Coleman v. Coleman

336 S.E.2d 217 | W. Va. | 1985

PER CURIAM:

The appellant and plaintiff below, Jerlene Coleman, appeals from a final decree of the Circuit Court of McDowell County granting a divorce on the grounds of irreconcilable differences, contending that the trial court erred in denying her motion to amend the divorce complaint to specifically assert a claim for equitable distribution of the former marital residence. For the reasons that follow, we reverse and remand for further proceedings.

After some twenty years of marriage and the births of four children, the appellant filed a divorce complaint on August 6, 1982, alleging that irreconcilable differences existed between the parties. An amended complaint was filed on September 3, 1982, adding a claim of cruel and inhuman treatment as grounds for the divorce. Neither the original complaint nor the amended complaint contained a claim for equitable distribution or otherwise sought any ownership interest in the marital home that was titled solely in the husband’s name. The defendant husband answered the original complaint on September 3, 1982, denying the existence of irreconcilable differences.

The parties were able to reach an agreement concerning the custody of the children, possession of the marital home, and other matters pending final resolution of the divorce action. This agreement was ratified and affirmed by order of the circuit court. No further proceedings were had in the action until July, 1983, when the defendant, with leave of court, filed an amended answer admitting the existence of irreconcilable differences.

Meanwhile, this Court on May 23, 1983, had rendered its pronouncement in LaRue v. LaRue, 172 W.Va. 158, 304 S.E.2d 312 (1983), a decision which expanded the authority of circuit courts to distribute mari*571tal assets in divorce proceedings. On September 30, 1983, the appellant moved the court for leave to file a second amended complaint seeking equitable distribution of the marital residence. She testified that she had actually assisted in the construction of the home and argued that when the children were grown and the house was sold, she was entitled to one-half of the proceeds of that sale.

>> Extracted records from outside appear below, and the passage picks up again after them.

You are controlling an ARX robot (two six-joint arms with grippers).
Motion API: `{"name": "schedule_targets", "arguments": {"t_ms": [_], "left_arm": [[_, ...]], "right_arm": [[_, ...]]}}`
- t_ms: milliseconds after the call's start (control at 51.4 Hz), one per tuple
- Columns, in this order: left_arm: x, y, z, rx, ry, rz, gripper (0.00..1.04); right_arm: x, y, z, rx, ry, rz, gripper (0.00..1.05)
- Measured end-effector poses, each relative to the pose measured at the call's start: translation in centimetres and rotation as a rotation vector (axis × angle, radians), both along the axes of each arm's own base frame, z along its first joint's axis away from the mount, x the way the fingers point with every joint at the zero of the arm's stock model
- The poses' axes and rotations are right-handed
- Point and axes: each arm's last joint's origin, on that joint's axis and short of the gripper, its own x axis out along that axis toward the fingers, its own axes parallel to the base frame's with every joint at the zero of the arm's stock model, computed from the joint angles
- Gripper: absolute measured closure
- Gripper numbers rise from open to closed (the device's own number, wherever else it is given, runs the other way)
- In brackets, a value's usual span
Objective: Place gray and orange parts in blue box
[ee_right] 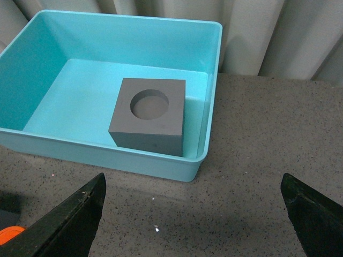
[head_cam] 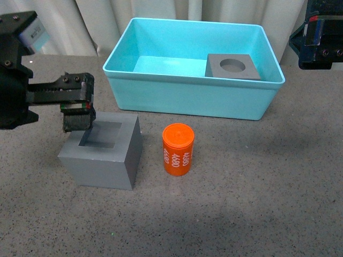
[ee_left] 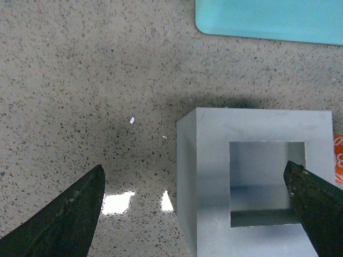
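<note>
The gray cube with a square recess (head_cam: 104, 152) stands on the table, front left. My left gripper (head_cam: 77, 115) is open just above its far left corner. In the left wrist view the gripper (ee_left: 193, 168) straddles the cube (ee_left: 209, 160), one finger beside it, the other at the recess edge. The orange cylinder (head_cam: 178, 149) with white numerals stands upright right of the cube. The gray cube with a round recess (head_cam: 233, 66) lies inside the blue box (head_cam: 187, 99). My right gripper (head_cam: 321, 40) is open and empty, high beside the box; it (ee_right: 193, 182) hangs over the table by the box (ee_right: 107, 144).
Pale curtains hang behind the box. The table is a speckled grey surface (head_cam: 257, 187). The box corner (ee_left: 268, 19) and a sliver of the orange cylinder (ee_left: 338, 158) show in the left wrist view.
</note>
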Motion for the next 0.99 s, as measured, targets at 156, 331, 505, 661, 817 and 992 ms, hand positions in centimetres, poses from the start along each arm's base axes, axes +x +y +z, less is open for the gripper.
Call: {"name": "schedule_targets", "arguments": {"t_ms": [156,331,505,661,817,992], "left_arm": [[0.2,-0.1,-1.4,0.008,0.031,0.001,0.07],[0.5,-0.1,-2.2,0.019,0.044,0.01,0.17],[0.6,-0.6,-2.6,0.021,0.048,-0.003,0.5],[0.8,-1.2,-2.5,0.022,0.043,-0.02,0.8],[0.9,-1.1,-2.0,0.058,0.036,0.011,0.87],[1.2,-1.5,1.2,0.013,-0.042,0.036,0.87]], "right_arm": [[0.0,0.0,0.0,0.0,0.0,0.0,0.1],[0.0,0.0,0.0,0.0,0.0,0.0,0.1],[0.0,0.0,0.0,0.0,0.0,0.0,0.1],[0.0,0.0,0.0,0.0,0.0,0.0,0.1],[0.0,0.0,0.0,0.0,0.0,-0.001,0.1],[0.0,0.0,0.0,0.0,0.0,0.0,0.1]]}}
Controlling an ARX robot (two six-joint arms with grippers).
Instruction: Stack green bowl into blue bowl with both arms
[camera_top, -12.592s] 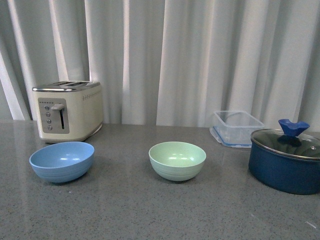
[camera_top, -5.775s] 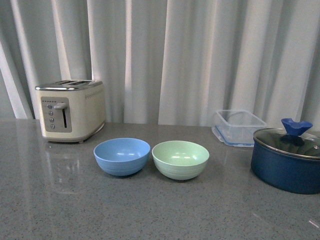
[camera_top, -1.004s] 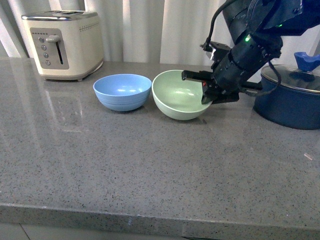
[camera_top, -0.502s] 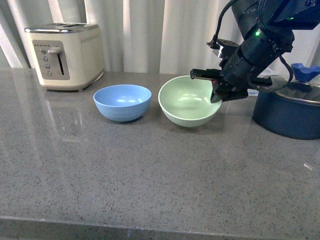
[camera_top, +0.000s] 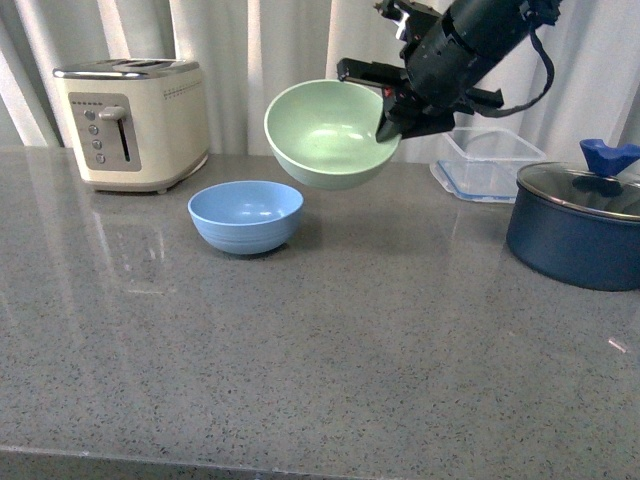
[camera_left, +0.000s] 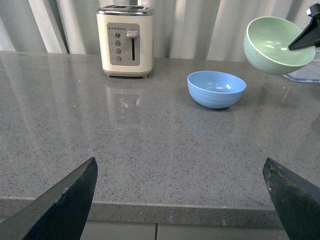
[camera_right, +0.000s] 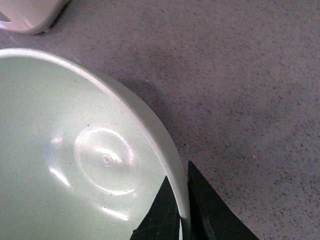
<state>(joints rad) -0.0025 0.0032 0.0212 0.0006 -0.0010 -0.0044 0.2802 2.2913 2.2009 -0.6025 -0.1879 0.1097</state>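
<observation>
The pale green bowl (camera_top: 325, 135) hangs in the air, tilted toward me, above and just right of the blue bowl (camera_top: 246, 215), which rests on the grey counter. My right gripper (camera_top: 385, 120) is shut on the green bowl's right rim; in the right wrist view its fingers (camera_right: 200, 210) pinch the wall of the green bowl (camera_right: 75, 165). My left gripper (camera_left: 180, 187) is open, low over the counter's near edge, far from the blue bowl (camera_left: 216, 89) and the green bowl (camera_left: 275, 44). Nothing lies between its fingers.
A cream toaster (camera_top: 130, 122) stands at the back left. A clear plastic container (camera_top: 490, 160) and a dark navy pot with glass lid (camera_top: 578, 225) sit at the right. White curtains hang behind the counter.
The right gripper has lifted the green bowl off the counter and carried it up and left, toward the blue bowl. The blue bowl has not moved.
</observation>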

The trial court denied the appellant’s motion, expressly relying on our holding in LaRue that equitable distribution based on “homemaker services” was not available in any case that was filed prior to that decision. The trial judge concluded that since the appellant’s initial divorce complaint was filed several months prior to LaRue, she was, therefore, not entitled to amend her complaint to assert an equitable distribution claim for a one-half interest in the marital residence.

The trial court erred in refusing to permit the appellant to file an amended complaint seeking equitable distribution based on her “economic contribution,” i.e., her work with regard to the construction of the home. This Court made a clear distinction in LaRue between equitable distribution based on “homemaker services” and “economic contributions.” In Syllabus Point 13 of LaRue we expressly permitted a claim for equitable distribution based on economic contributions to be asserted in pending cases:

“Because equitable distribution based on economic contributions does not involve any substantial departure from our prior law which is contained in Patterson v. Patterson, 167 W.Va. 1, 277 S.E.2d 709 (1981), and related cases, it is available in pending cases where the issue is specifically asserted.”

However, because LaRue created a new rule of law in permitting equitable distribution based on “homemaker services,” we held in Syllabus Point 14 that equitable distribution based on homemaker services would only be applicable to those cases filed after the date of the opinion.

LaRue thus did not prohibit the appellant from amending her complaint to advance an equitable distribution claim based on an economic contribution theory, and we have consistently held that Rule 15(a) of the West Virginia Rules of Civil Procedure should be liberally construed in favor of permitting pleadings to be amended. See, e.g., Murredu v. Murredu, 160 W.Va. 610, 236 S.E.2d 452 (1977). More specifically, we held in Syllabus Point 1 of Adkins v. Slater, 171 W.Va. 203, 298 S.E.2d 236 (1982), that:

“ ‘[Mjotions to amend should always be granted under Rule 15 when: (1) the amendment permits the presentation of the merits of the action; (2) the adverse party is not prejudiced by the sudden assertion of the subject of the amendment; and (3) the adverse party can be given ample opportunity to meet the issue.’ Syl. pt. 3, Rosier v. Garron, Inc., 156 W.Va. 861, 199 S.E.2d 50 (1973), in part.”

Under these principles, we think it is clear that the appellant should have been permitted to amend her complaint. Both parties on remand shall be afforded an opportunity to present additional evidence concerning the appellant’s work in connection with the home construction.

For the foregoing reasons, we reverse the judgment of the Circuit Court of McDowell County and remand for further proceedings.

Reversed and Remanded With Directions.